* [Your goal]:
Every line below between the one holding "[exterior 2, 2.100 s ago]" and the one holding "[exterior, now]", inclusive, should be copied exactly, and no other line.

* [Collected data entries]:
=== Begin Enclosure ===

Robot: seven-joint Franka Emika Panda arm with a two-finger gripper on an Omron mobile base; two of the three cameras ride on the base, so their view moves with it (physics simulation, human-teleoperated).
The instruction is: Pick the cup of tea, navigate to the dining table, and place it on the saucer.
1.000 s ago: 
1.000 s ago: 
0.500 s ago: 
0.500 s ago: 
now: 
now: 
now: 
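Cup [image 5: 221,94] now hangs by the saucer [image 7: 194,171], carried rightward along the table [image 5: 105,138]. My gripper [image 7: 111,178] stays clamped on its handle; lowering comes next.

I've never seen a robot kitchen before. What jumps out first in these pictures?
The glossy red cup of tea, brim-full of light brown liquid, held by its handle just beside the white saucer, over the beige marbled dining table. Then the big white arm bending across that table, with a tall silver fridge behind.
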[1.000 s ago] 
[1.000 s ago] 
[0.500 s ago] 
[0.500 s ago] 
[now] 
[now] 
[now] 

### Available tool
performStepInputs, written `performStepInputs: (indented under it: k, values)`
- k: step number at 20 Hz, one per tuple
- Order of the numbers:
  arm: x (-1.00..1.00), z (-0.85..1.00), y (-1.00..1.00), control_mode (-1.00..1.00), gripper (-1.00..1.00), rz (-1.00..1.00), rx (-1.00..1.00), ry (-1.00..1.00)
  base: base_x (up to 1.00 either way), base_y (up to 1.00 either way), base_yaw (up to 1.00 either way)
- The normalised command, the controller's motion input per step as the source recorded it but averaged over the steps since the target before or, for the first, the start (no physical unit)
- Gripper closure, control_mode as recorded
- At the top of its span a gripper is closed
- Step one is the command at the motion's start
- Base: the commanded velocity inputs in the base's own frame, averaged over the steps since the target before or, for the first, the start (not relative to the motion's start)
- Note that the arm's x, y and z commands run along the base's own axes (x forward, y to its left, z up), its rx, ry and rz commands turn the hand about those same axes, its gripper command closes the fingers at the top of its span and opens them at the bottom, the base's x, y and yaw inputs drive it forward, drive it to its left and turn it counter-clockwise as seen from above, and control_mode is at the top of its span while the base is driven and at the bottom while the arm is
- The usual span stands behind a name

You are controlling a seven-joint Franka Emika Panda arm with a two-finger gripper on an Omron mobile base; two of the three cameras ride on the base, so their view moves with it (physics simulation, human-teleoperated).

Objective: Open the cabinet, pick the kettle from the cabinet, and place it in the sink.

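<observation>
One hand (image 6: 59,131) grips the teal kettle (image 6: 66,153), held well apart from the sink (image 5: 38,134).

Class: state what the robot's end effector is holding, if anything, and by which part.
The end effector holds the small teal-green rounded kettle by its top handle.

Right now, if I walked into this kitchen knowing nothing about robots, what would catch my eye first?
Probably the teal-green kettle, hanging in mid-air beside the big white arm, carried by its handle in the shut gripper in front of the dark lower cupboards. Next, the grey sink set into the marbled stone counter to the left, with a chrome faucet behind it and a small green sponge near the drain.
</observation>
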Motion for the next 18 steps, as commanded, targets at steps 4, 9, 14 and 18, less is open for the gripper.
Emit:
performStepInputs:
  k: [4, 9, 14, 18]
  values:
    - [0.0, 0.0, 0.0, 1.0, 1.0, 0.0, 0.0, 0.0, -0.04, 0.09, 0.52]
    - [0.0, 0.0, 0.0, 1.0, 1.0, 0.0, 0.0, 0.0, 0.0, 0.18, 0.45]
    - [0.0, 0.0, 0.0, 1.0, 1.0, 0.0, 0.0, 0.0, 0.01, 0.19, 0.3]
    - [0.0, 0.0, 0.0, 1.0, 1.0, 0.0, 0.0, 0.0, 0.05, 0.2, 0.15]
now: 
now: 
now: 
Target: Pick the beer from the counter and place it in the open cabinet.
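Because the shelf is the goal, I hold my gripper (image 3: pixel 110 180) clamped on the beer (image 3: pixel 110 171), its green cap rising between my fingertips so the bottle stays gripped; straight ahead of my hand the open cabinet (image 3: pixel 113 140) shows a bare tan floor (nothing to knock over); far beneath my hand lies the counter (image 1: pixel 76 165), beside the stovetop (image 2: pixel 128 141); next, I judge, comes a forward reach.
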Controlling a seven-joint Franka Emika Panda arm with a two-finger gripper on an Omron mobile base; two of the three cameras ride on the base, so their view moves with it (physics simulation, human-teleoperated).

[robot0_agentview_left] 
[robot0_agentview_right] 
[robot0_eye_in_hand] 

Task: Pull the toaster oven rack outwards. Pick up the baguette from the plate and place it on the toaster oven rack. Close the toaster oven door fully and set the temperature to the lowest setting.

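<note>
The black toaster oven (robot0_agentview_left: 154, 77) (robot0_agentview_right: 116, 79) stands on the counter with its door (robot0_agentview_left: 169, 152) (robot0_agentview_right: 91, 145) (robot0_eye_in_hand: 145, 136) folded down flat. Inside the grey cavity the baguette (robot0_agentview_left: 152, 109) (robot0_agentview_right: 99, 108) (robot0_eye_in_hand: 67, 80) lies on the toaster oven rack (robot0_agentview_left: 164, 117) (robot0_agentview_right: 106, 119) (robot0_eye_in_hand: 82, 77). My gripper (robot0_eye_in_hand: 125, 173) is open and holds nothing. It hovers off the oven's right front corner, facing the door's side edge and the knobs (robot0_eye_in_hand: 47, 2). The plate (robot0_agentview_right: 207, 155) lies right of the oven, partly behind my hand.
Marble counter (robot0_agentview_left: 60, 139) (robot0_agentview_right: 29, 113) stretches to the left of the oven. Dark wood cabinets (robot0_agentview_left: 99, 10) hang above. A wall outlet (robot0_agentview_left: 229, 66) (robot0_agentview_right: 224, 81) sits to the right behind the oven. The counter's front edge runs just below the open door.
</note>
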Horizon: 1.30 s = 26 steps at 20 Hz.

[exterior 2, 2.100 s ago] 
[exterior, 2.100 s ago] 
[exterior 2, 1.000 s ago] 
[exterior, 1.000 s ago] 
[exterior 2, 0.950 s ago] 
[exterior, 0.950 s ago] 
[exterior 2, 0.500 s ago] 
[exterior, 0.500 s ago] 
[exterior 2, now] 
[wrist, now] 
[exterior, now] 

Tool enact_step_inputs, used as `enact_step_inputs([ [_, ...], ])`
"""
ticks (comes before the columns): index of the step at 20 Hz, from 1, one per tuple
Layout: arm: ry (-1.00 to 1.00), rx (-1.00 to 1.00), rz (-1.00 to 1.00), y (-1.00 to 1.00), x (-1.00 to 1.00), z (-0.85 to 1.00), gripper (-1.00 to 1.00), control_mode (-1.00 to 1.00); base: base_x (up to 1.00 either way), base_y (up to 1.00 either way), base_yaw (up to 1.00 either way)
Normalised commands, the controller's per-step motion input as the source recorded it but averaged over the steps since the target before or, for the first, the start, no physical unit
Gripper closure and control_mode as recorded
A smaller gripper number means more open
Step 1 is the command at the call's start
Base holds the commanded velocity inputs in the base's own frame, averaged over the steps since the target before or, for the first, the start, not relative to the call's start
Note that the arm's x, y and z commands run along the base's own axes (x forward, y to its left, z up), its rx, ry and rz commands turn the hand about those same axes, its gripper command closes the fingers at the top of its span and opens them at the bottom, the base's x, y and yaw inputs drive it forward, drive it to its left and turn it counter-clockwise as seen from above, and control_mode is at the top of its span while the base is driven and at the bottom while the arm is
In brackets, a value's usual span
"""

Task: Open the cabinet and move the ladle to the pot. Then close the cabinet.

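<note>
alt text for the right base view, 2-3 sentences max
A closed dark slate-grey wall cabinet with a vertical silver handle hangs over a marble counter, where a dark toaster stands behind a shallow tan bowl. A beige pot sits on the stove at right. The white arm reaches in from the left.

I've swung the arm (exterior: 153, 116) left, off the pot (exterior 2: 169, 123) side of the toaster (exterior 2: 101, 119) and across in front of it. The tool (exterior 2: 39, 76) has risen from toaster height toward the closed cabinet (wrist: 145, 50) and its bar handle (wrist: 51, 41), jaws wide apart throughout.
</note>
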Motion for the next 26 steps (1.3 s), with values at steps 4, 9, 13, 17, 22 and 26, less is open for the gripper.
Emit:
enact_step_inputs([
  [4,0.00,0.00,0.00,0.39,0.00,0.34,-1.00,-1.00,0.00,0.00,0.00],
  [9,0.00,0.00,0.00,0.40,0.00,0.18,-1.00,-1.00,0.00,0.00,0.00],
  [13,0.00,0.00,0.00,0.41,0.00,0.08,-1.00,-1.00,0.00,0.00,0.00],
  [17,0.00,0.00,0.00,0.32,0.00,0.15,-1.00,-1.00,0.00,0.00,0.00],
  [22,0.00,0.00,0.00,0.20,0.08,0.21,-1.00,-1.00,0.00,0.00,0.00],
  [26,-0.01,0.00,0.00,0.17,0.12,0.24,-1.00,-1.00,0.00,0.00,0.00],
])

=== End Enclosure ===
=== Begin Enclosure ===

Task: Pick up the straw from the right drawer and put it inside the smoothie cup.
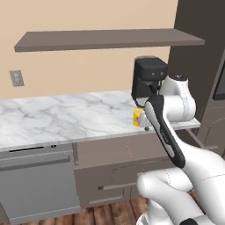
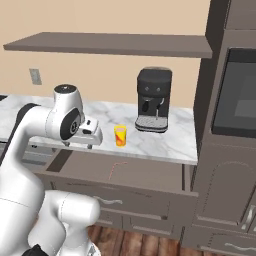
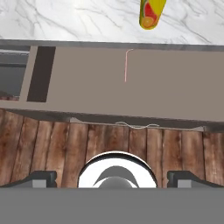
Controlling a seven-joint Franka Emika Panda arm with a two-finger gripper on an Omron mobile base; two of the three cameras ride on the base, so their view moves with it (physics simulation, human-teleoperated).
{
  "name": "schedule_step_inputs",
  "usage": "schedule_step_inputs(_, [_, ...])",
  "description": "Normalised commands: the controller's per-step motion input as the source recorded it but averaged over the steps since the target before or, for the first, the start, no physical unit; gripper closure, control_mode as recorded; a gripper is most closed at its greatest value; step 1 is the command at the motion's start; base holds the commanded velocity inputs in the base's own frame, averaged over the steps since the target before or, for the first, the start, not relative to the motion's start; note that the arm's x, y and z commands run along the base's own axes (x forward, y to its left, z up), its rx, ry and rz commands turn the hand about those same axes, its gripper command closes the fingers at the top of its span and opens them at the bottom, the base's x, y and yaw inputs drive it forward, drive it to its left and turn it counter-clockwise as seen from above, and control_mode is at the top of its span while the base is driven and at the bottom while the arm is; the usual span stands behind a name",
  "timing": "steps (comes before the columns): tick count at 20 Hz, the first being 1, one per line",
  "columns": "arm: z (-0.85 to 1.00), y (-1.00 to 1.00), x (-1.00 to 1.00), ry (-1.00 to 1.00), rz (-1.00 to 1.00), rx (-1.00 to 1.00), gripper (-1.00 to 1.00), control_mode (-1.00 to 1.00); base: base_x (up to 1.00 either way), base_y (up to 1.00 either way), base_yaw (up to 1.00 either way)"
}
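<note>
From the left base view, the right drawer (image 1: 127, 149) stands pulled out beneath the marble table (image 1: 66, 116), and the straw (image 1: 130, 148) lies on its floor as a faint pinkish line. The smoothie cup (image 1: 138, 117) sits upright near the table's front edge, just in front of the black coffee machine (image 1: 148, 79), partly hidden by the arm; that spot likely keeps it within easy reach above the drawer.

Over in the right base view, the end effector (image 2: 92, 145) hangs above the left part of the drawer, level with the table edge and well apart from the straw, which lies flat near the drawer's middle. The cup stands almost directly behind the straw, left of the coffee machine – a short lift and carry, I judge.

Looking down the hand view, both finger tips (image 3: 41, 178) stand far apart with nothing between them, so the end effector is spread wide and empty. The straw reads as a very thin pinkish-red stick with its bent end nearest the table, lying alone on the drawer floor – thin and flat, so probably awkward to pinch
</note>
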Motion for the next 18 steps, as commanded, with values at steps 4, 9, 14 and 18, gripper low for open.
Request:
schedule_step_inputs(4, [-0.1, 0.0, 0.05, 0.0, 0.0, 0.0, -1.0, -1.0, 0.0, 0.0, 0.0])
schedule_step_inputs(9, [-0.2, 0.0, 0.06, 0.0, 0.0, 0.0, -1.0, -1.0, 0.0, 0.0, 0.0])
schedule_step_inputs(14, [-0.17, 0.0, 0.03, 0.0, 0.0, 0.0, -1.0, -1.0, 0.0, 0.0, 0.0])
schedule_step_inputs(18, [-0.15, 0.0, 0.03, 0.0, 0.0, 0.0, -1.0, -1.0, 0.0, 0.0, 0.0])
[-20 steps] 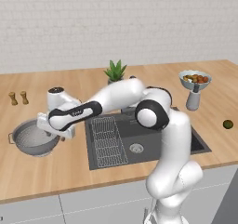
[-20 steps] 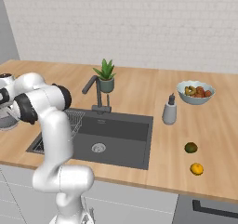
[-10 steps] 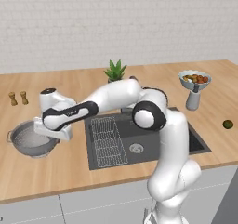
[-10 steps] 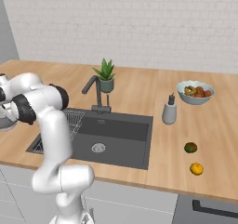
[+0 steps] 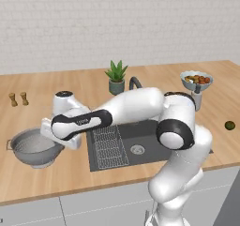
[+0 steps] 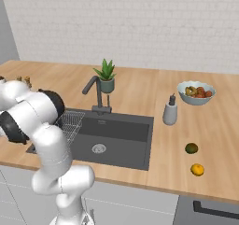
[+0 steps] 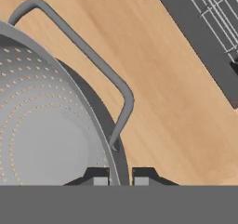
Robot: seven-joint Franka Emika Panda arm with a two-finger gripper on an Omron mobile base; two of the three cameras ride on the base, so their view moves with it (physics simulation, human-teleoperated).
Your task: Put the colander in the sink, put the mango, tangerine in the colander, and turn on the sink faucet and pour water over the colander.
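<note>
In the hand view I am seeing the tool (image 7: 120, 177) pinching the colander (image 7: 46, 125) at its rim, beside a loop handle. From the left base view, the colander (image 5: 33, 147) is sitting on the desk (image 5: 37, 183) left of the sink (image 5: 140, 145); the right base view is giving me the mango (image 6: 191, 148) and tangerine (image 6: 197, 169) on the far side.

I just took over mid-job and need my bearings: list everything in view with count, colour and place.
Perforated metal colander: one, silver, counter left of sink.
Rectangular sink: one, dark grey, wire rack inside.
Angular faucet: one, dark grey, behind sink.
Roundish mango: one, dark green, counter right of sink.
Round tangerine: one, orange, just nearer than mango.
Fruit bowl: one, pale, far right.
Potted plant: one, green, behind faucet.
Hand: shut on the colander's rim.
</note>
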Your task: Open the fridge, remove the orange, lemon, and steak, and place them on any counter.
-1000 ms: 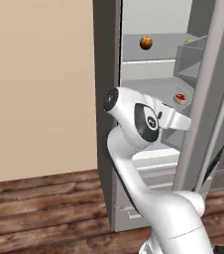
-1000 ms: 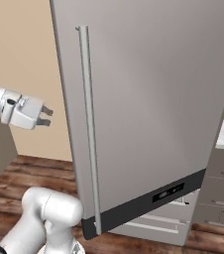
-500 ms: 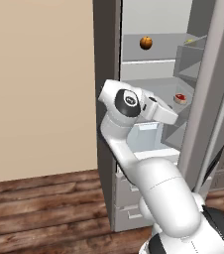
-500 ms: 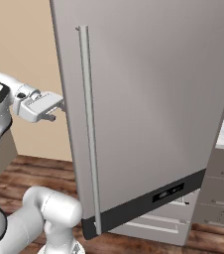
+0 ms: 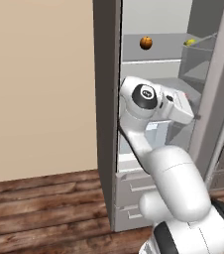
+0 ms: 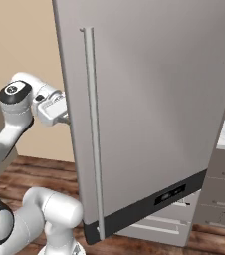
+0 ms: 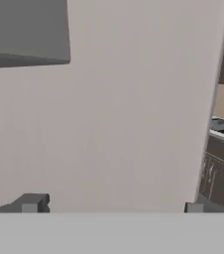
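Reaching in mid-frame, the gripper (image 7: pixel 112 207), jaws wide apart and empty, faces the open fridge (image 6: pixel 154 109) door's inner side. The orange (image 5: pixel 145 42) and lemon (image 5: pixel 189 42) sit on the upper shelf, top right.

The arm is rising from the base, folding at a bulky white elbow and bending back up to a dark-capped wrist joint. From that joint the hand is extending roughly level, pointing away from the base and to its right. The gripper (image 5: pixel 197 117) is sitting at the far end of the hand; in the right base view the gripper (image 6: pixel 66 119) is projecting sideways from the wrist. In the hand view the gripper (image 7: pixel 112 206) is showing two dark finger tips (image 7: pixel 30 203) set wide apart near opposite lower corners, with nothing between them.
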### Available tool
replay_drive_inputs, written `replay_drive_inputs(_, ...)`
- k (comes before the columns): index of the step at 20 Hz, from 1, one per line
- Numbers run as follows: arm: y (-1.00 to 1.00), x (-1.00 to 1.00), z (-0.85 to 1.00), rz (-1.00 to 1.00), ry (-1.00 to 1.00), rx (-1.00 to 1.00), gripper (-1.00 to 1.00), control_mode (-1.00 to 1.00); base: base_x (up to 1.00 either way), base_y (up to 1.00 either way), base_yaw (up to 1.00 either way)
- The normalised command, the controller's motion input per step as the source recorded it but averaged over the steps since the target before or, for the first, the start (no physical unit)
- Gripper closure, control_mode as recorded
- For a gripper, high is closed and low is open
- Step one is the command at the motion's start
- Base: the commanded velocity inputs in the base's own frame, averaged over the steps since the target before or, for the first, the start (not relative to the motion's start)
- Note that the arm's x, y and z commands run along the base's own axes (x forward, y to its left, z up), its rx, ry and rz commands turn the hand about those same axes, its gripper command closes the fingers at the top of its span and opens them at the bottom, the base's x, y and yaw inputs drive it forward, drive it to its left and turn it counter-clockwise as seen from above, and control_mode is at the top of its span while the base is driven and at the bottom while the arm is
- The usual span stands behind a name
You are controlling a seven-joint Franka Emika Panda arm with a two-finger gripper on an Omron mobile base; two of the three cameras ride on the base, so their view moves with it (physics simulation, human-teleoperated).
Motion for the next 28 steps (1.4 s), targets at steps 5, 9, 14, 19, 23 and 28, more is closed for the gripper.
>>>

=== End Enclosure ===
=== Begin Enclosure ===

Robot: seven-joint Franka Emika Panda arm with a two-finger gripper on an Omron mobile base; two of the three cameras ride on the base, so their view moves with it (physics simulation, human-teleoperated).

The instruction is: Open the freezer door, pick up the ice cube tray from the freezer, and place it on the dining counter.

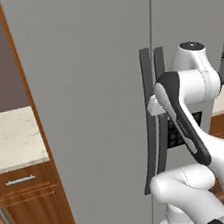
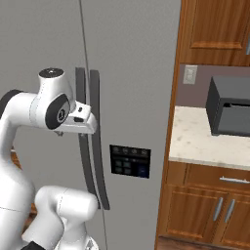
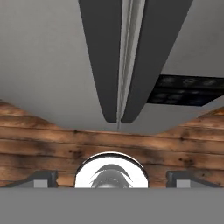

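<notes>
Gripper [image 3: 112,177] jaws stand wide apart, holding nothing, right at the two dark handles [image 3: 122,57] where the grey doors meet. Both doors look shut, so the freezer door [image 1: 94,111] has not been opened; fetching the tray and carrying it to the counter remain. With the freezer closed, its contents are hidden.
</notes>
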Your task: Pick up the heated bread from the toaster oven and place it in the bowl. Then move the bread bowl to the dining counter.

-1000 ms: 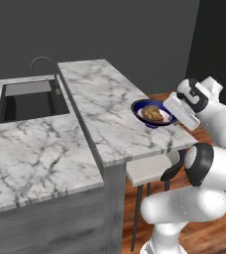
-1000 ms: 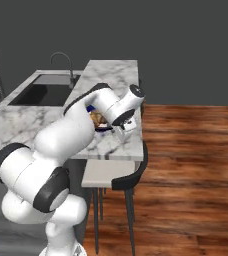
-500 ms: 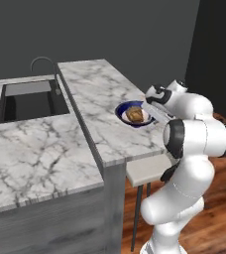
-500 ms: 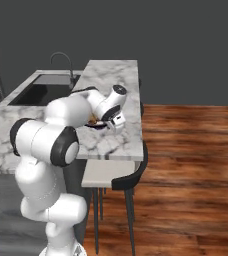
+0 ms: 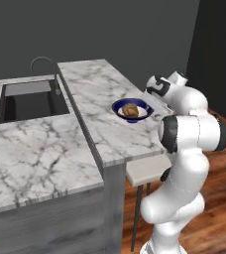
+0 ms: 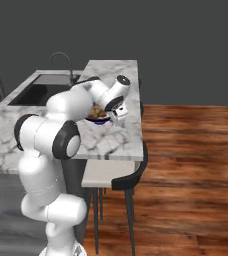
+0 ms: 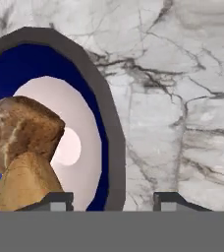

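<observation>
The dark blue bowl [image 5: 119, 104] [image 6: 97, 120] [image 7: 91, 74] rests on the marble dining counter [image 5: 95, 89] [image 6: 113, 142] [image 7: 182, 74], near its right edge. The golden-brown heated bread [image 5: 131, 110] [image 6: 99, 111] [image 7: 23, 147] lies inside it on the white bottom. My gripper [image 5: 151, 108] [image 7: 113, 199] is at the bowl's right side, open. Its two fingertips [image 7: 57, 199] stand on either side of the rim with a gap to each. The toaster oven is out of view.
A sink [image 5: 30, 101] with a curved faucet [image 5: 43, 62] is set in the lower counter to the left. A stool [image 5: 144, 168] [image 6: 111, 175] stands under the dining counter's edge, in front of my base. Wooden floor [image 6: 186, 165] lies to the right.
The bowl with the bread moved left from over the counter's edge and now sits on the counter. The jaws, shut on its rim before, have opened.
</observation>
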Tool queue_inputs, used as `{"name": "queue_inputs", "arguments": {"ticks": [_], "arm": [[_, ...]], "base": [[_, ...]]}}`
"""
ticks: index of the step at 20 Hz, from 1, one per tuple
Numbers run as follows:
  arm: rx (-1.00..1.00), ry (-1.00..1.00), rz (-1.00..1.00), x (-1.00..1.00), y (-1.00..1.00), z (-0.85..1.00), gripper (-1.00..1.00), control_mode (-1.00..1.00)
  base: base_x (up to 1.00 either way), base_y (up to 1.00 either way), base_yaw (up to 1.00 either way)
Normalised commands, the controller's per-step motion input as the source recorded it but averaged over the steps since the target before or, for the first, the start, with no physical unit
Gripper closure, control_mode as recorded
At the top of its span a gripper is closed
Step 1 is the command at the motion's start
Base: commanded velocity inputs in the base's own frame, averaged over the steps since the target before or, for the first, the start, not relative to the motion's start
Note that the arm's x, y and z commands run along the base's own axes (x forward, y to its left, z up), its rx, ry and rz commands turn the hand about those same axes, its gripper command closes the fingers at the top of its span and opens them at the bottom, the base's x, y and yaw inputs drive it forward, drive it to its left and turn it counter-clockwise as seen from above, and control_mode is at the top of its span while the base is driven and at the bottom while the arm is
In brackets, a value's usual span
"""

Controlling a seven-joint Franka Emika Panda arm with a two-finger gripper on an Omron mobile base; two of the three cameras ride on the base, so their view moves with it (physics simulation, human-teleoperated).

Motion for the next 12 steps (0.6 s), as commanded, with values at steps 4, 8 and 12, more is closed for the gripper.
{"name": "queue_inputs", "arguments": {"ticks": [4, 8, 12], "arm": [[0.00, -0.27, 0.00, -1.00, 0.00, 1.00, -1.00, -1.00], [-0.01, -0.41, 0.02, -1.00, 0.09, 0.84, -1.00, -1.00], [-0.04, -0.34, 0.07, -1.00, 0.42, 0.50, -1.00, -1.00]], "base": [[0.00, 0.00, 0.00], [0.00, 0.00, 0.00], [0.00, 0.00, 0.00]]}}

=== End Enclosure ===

* [Reply to the exercise]:
[exterior 2, 2.100 s ago] 
[exterior, 2.100 s ago] 
[exterior 2, 1.000 s ago] 
[exterior, 1.000 s ago] 
[exterior 2, 0.950 s ago] 
[exterior, 0.950 s ago] 
[exterior 2, 0.500 s ago] 
[exterior, 0.500 s ago] 
[exterior 2, now] 
[wrist, now] 
[exterior, now] 

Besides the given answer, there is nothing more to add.